The 2021 Tour of Flanders left us with plenty of highlights and talking points, from Kasper Asgreen's unexpected victory to Annemiek van Vleuten's resurgence in the race.
But one of the hottest topics to emerge from the Belgian Monument happened at the tail end of the peloton, as Michael Schär was disqualified from the race for littering.
The jury’s decision to kick Schär off the race proved controversial, as the Ag2r-Citroën rider threw his bottle to the side of the road towards some grateful fans.
Schär was disqualified from the race under new littering rules introduced on April 1, aimed at reducing cycling’s environmental impact, but the decision has sparked a debate amongst both cycling fans and professional riders, as many fear the tradition of handing bottles to expectant fans may become extinct.
Chris Froome is among those who has weighed in the topic, as the four-time Tour de France winner asked on social media “What is our sport coming to?”

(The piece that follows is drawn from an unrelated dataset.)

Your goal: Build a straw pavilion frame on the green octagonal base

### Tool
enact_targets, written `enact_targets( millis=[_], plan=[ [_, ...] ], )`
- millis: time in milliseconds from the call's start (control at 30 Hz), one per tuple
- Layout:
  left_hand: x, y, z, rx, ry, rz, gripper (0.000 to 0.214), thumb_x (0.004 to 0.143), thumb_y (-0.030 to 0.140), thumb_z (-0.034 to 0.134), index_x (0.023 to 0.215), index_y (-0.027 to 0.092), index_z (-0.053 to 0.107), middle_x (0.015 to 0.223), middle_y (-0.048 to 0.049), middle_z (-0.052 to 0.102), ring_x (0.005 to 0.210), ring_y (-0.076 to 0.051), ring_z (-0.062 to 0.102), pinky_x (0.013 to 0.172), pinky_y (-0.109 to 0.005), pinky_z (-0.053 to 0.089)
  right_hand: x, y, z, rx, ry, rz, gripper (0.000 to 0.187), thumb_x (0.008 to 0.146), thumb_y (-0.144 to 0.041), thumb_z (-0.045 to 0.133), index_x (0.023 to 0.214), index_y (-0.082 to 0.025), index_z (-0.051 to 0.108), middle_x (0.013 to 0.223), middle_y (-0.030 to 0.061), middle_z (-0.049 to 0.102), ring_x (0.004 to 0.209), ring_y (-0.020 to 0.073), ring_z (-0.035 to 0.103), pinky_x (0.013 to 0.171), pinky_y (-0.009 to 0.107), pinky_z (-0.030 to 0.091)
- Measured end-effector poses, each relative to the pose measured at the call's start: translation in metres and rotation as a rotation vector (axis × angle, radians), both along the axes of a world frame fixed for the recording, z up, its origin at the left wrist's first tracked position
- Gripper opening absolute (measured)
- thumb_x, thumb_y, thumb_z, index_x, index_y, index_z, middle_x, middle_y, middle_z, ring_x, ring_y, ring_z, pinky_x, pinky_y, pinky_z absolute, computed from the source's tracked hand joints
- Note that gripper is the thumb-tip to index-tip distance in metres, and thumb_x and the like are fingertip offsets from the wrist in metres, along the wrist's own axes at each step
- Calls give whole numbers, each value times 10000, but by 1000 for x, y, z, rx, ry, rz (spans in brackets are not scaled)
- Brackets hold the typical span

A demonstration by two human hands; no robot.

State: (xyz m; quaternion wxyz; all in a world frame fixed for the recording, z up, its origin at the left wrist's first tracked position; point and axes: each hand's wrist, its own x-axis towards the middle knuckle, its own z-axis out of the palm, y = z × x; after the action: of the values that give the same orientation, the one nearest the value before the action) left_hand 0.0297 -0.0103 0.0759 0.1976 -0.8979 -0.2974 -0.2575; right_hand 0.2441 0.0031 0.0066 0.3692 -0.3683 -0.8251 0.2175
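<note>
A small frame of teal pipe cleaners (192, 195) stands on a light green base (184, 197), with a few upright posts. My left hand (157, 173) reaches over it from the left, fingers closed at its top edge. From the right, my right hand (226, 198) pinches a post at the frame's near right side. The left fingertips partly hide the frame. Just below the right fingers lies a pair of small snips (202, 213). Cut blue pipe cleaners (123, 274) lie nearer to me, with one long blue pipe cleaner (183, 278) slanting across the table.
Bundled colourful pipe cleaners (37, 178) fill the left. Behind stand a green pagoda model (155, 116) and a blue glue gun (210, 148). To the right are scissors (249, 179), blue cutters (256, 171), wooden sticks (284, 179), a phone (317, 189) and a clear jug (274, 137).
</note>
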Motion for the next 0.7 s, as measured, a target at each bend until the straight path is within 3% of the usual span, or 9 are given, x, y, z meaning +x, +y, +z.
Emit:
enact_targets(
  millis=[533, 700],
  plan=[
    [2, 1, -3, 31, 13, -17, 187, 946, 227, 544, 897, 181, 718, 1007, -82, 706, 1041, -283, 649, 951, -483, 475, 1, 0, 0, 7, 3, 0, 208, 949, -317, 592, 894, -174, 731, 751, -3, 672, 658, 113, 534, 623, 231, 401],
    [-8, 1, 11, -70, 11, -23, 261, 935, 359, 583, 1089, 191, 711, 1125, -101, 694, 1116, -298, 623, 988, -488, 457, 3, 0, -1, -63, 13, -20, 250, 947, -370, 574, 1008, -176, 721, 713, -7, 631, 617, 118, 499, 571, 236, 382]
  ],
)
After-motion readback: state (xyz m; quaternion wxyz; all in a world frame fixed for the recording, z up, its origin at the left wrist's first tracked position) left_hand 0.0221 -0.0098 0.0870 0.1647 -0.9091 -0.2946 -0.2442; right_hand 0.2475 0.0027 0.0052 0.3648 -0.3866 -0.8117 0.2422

In response to being disqualified from Flanders, Schär shared a story on his Instagram account of how he visited the 1997 Tour de France as a child, explaining how receiving a bidon from a rider at the side of the road helped inspire him to become a professional.
Schär said: “These are moments why I love our sport. Nobody ever can take that away from us. We are the most approachable sport who gives bottles along the way. Simple as that. Simple is cycling.”
Schär’s post has received a lot of attention from professional riders, including former world time trial champion Rohan Dennis.
The Ineos Grenadiers rider said: “Couldn’t agree more mate! I’ll happily get DQ’D for giving a bottle to a young fan on the side of the road. Shows how much of a joke the UCI rule is. Trying to disengage spectators from the sport will only end one way.”
Speaking after the finish of the Tour of Flanders, Schär’s team-mate Greg Van Avermaet said: “We are all for the environment.
“And a lot has already changed. But I think punishing the disposal of a water bottle - I used to go to the Tour especially to collect water bottles. Those were trophies. I am sure that a day like today not a single water bottle will not be picked up.
“Keeping our wrappers in our pockets makes sense to me and we do that.”
Cycling Weekly columnist Dr Hutch however sees why the UCI has made the decision: “Twitter seems awfully full of bike racers, fans and journalists complaining that banning littering is entirely unreasonable because cyclists chucking plastic crap into the landscape is an inalienable tradition of cycling.”
Schär’s disqualification also raises questions about fairness in the enforcement of the littering rules.
The winner of the women’s Tour of Flanders, Annemiek van Vleuten was caught on camera discarding a bidon outside one of the designated litter areas just after the Kanarieberg, with around 43km left to race.
But the jury opted not to disqualify Movistar rider Van Vleuten from the race, allowing her to ride to her second career win in Flanders.
Speaking after the stage, Van Vleuten told Belgian newspaper Het Nieuwsblad (opens in new tab): “I thought I had done everything in accordance with the regulations.
“I saw someone with a blue jacket and assumed it was someone from the team. And so I threw my water bottle away, assuming I didn't make a mistake.
“I was mistaken.”
But the jury later ruled that Van Vleuten was allowed to keep her title.
Meanwhile Italian rider Letizia Borghesi (Aromitalia - Basso Bikes - Vaiano) was disqualified from the same race for throwing a bidon just outside one of the littering areas.
In a statement posted on Facebook, Borghesi said she was also fined for the offence, adding that the cost of the fine was greater than the prize money taken home by Van Vleuten for winning the race.
Borghesi said: “I also think that disqualification is an excessive punishment and the fine I was given even more because I wouldn't even earn that money from winning Flanders... For this unconscious gesture they really made me feel like a criminal and I think there are far more serious things happening than this to be punished.
“Bottles also don't pollute because they're collected by the children or fans who collect them, I think seeing a child's smile when he takes a bottle on the side of the road is priceless.
“With this new rule, we'll see a lot of smiles less and this is certainly not good for cycling.”